What you should do:
From the first line to the last, copy the data exactly and drop the pictures.

Data below:
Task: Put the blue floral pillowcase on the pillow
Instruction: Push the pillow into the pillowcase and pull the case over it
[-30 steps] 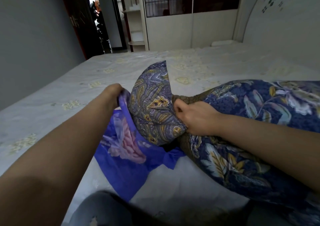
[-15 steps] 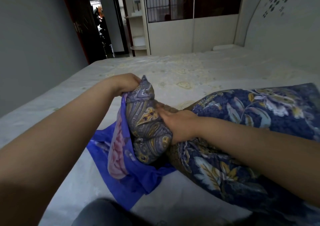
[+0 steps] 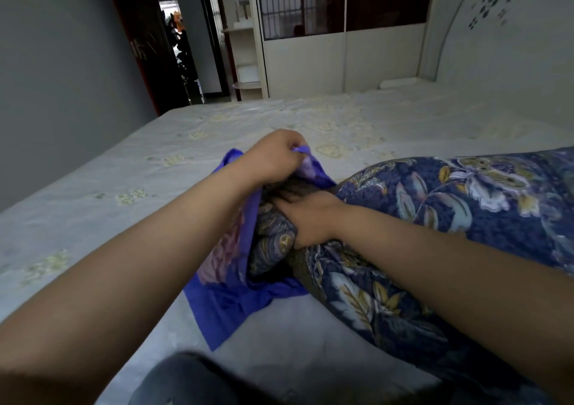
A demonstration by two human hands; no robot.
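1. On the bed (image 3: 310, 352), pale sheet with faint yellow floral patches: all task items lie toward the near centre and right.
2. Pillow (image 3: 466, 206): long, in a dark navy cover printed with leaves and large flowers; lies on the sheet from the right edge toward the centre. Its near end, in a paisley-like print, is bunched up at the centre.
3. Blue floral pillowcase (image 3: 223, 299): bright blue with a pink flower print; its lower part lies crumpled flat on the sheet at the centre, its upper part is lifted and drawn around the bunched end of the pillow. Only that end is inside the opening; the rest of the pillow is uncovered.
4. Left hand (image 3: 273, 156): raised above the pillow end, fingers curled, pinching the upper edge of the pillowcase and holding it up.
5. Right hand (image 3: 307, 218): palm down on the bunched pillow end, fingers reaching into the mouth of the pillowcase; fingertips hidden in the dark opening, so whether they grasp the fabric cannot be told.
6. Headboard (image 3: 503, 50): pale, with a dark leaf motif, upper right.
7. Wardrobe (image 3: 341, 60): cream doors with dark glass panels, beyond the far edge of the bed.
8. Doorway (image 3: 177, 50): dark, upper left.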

Answer to this task:
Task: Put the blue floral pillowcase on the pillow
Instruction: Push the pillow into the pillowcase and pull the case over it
[-30 steps] 
[-15 steps] 
[+0 steps] 
A demonstration by two human hands; no robot.
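1. On the bed (image 3: 310, 352), pale sheet with faint yellow floral patches: all task items lie toward the near centre and right.
2. Pillow (image 3: 466, 206): long, in a dark navy cover printed with leaves and large flowers; lies on the sheet from the right edge toward the centre. Its near end, in a paisley-like print, is bunched up at the centre.
3. Blue floral pillowcase (image 3: 223, 299): bright blue with a pink flower print; its lower part lies crumpled flat on the sheet at the centre, its upper part is lifted and drawn around the bunched end of the pillow. Only that end is inside the opening; the rest of the pillow is uncovered.
4. Left hand (image 3: 273, 156): raised above the pillow end, fingers curled, pinching the upper edge of the pillowcase and holding it up.
5. Right hand (image 3: 307, 218): palm down on the bunched pillow end, fingers reaching into the mouth of the pillowcase; fingertips hidden in the dark opening, so whether they grasp the fabric cannot be told.
6. Headboard (image 3: 503, 50): pale, with a dark leaf motif, upper right.
7. Wardrobe (image 3: 341, 60): cream doors with dark glass panels, beyond the far edge of the bed.
8. Doorway (image 3: 177, 50): dark, upper left.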

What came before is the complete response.